I thought you'd gotten tired and thrown them out, deciding to let
blind chance choose our ultimate location.”

“No,” said
Wilx. “That's more something Rip would do.”

“Not on this
world,” said Rip. “Even I don't feel like braving Lincra without a
map.”

“Where should
we go?” asked Wilx as he passed Rip one of the many 30 pound
hardcover books that he mysteriously managed to carry out of
sight.

“You read it
to us,” said Rip as he struggled to focus on all the creatures
zipping up and down the Master Ladder between the layers of the
world. “I’m far too hypnotized by this insanity to be able to make
out the sentences.”

Wilx
flipped to chapter one in the first volume of the
Map to
Lincra
. “It says we are
right now on Terminal Layer Zero.
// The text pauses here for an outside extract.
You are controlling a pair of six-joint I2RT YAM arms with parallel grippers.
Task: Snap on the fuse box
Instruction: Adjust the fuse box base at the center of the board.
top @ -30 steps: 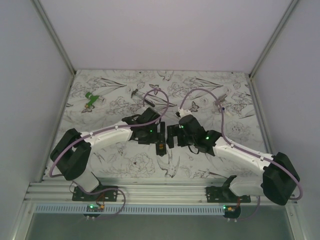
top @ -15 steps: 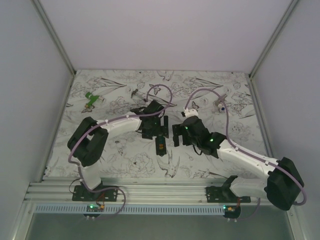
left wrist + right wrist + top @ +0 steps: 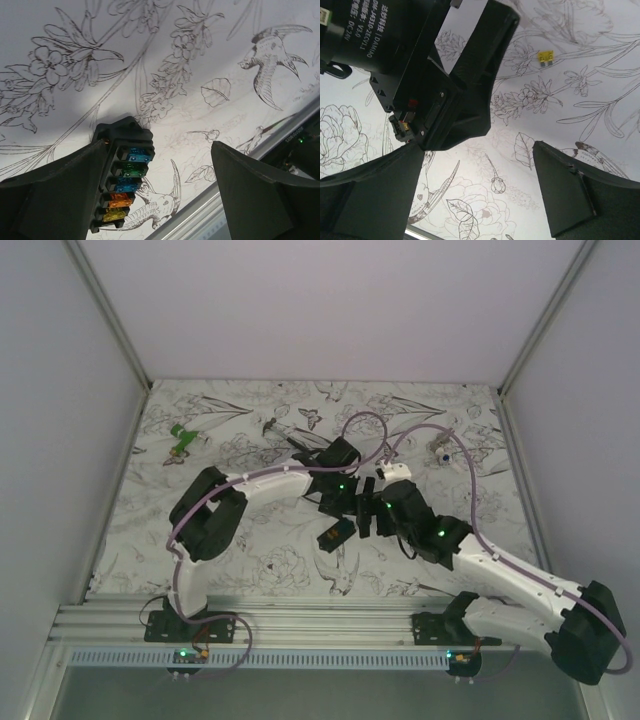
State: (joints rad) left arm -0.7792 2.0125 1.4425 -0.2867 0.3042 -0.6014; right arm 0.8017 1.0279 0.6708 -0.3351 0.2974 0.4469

Below the TLZ are the
Subterranean Layers 1-66, the innermost layer of which is an
observation deck for viewing the fiery planetary core. Looking
directly at the core will fry your optic nerves, so it is suggested
that only blind creatures visit Subterranean Layer 66. Any
creatures allergic to water or other forms of hydrogen-oxygen
combinations are advised to avoid every seventh, even-numbered
subterranean layer, all of which are water based.

'
Above the TLZ
are the Floating Layers 1-79, the topmost layer being the only
place on Lincra where you can see sky or space, aside from when
inside the parking lot dome. All of the lighting for the
Subterranean Layers comes from Terminal Layer Zero, which consists
mainly of Investment Banker Corral Farms and Slaughterhouses. Well,
where should we go first? A Subterranean or Floating
Layer?”

“Are there any
places designed for people who like to make outlandish wagers?”
asked Rip.

Wilx flipped
to the index. “No. It says betting of any kind is prohibited on
Lincra.”


No
betting? That means this will be another planet in which I didn’t
place an outlandish wager during my visitation. Pluto will have to
be removed from the next edition of
Very Rare Planets
.”

“Too bad.
Pluto could use the publicity.”

“Maybe I’ll
find a way to make a bet,” said Rip optimistically.

“Even if you
did, what would you wager? You don’t own anything.”

“That’s not
true. I have many fine superfluous organs.”

“You’ve
already lost all your superfluous organs to me, remember?” said
Wilx. “I intend to collect them as soon as we find a mildly decent
surgeon who will perform surgery for all the wrong reasons. In
fact, I think there’s an entire layer of Lincra devoted to exactly
that.”

Wilx
again flipped to the index of the
Map to Lincra.
“Aha! I was right. Subterranean Layer 39 is known
as the Layer of Mildly Decent Surgeons Who Will Perform Surgery For
All the Wrong Reasons. Let's go there first.”